A single number is wanted: how many lines of the records below contain the word "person".

BEGIN Record set

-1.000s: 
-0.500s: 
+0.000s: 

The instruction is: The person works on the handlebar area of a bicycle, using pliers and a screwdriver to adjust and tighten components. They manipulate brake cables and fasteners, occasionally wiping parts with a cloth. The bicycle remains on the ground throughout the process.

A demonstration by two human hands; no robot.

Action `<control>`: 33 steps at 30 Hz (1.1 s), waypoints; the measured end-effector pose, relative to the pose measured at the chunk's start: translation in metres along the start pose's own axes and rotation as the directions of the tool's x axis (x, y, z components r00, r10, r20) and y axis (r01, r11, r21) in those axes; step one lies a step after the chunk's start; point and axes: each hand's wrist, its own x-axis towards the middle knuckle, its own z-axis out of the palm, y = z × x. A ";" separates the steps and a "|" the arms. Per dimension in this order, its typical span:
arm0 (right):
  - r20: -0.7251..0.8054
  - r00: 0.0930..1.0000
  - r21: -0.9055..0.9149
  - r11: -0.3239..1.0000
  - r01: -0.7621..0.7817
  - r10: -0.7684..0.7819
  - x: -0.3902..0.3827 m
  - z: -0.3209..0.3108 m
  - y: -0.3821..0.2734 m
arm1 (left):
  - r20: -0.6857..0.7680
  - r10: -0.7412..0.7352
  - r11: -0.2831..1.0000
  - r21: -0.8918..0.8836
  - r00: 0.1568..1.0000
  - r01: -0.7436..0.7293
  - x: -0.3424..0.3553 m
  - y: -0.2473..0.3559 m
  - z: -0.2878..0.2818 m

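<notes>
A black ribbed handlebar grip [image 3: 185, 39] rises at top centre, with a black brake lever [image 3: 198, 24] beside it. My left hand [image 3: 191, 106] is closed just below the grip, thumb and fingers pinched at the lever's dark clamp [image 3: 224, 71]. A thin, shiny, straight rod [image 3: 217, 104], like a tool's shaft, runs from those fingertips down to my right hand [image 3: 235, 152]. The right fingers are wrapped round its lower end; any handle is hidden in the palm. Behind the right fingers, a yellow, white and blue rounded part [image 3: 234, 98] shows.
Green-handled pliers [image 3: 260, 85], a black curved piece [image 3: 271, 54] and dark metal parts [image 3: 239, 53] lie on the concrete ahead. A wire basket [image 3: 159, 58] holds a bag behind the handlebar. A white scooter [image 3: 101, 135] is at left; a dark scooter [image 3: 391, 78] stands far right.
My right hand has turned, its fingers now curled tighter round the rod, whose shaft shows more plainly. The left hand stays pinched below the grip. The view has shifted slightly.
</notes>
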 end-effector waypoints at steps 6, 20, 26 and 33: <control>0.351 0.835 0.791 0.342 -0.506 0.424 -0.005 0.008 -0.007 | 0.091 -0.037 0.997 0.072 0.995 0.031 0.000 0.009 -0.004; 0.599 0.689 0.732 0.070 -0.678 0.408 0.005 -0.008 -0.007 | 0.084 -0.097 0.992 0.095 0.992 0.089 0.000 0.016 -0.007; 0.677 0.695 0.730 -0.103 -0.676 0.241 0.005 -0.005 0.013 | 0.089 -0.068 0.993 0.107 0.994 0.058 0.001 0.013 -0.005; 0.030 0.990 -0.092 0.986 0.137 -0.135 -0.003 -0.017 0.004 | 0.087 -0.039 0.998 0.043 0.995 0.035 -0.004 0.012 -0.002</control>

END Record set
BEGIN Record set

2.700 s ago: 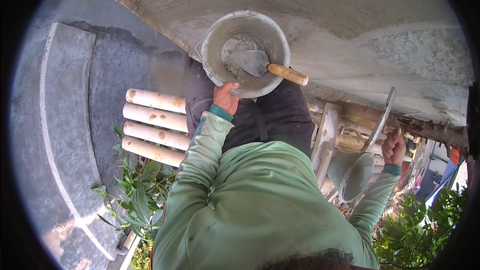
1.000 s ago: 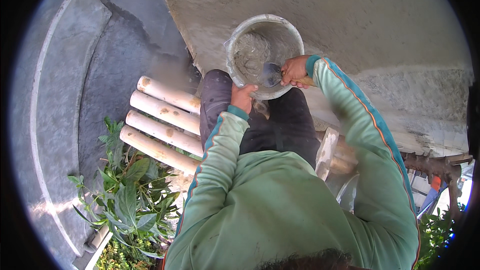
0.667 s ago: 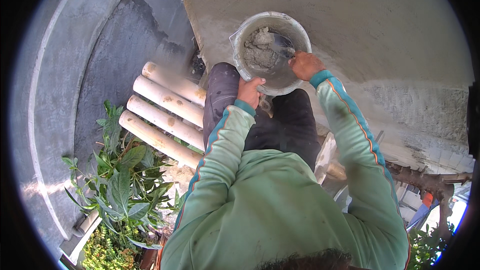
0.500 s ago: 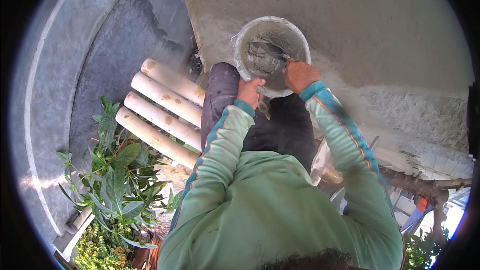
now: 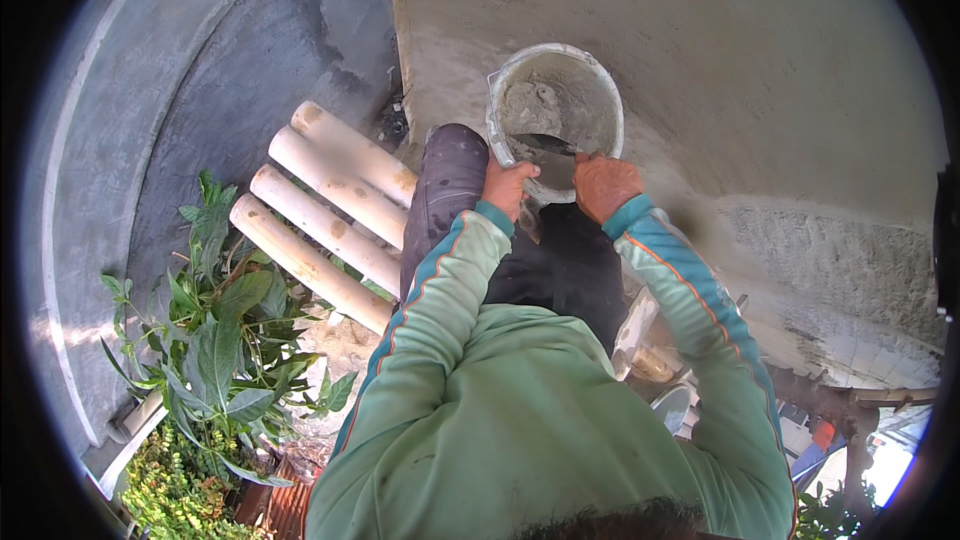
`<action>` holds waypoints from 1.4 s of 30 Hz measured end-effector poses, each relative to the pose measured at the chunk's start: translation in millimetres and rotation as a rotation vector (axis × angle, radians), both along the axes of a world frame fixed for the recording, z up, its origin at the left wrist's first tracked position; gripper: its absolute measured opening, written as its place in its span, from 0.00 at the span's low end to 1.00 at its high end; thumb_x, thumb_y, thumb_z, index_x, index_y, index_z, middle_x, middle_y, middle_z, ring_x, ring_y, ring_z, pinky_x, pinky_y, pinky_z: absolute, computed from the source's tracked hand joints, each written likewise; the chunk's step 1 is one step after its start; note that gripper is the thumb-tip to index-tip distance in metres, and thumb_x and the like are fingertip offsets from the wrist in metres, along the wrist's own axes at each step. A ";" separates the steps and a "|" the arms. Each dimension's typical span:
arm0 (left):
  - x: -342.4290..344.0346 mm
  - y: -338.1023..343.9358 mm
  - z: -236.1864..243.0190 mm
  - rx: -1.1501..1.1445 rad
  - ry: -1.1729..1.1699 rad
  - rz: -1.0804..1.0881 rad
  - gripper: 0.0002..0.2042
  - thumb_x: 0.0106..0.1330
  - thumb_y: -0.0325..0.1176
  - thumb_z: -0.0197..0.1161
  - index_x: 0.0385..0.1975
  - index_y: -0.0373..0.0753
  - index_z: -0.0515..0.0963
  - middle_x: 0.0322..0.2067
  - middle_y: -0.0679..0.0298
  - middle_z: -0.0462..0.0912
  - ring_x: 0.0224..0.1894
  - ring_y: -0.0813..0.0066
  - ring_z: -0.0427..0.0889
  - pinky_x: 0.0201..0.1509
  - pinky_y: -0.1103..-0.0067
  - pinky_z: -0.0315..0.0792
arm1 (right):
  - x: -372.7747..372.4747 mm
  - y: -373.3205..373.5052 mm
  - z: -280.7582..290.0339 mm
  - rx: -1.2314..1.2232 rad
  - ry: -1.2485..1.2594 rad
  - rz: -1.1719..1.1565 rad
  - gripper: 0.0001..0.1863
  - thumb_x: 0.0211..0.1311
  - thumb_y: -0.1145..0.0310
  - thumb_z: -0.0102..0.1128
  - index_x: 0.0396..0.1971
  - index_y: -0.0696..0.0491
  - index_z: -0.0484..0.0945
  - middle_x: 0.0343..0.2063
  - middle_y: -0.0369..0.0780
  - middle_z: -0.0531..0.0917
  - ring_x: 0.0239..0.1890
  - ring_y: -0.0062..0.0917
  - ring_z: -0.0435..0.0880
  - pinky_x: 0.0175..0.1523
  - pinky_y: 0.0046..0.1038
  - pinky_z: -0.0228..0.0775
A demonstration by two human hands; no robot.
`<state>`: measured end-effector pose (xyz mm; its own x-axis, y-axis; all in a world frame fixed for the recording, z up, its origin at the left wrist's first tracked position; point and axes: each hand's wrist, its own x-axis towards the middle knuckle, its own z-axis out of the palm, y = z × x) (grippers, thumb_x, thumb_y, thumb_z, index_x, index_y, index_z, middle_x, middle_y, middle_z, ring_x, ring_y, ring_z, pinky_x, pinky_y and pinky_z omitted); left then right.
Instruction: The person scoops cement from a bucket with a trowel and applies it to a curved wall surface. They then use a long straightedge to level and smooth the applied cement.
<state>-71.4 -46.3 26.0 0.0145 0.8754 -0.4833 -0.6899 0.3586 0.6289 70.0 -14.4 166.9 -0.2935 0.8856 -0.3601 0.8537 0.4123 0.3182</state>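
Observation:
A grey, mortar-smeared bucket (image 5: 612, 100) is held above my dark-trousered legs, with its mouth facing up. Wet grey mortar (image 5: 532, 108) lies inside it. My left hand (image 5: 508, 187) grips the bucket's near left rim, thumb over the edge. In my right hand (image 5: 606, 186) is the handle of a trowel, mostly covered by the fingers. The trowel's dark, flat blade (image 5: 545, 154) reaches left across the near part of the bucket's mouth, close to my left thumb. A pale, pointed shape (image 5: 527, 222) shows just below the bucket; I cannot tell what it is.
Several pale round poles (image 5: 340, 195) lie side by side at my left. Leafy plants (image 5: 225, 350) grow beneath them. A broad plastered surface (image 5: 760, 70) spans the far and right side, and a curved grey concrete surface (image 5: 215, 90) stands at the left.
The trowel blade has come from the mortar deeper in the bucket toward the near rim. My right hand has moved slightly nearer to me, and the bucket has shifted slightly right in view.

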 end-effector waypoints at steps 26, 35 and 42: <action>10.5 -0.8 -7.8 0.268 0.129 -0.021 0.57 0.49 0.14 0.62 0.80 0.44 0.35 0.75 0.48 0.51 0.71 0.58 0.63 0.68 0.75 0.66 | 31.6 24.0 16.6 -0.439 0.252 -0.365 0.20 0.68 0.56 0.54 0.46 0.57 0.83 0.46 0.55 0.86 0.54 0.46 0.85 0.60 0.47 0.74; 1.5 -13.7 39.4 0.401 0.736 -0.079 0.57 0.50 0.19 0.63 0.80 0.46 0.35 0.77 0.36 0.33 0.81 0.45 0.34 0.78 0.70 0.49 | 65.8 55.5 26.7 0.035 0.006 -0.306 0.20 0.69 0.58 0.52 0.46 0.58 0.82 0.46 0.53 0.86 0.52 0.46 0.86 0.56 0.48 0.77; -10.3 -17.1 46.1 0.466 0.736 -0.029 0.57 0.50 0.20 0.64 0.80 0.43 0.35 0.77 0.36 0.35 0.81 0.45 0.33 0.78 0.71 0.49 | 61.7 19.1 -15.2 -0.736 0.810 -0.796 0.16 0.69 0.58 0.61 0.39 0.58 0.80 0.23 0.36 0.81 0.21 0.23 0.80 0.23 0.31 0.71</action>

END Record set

**Written answer:** 2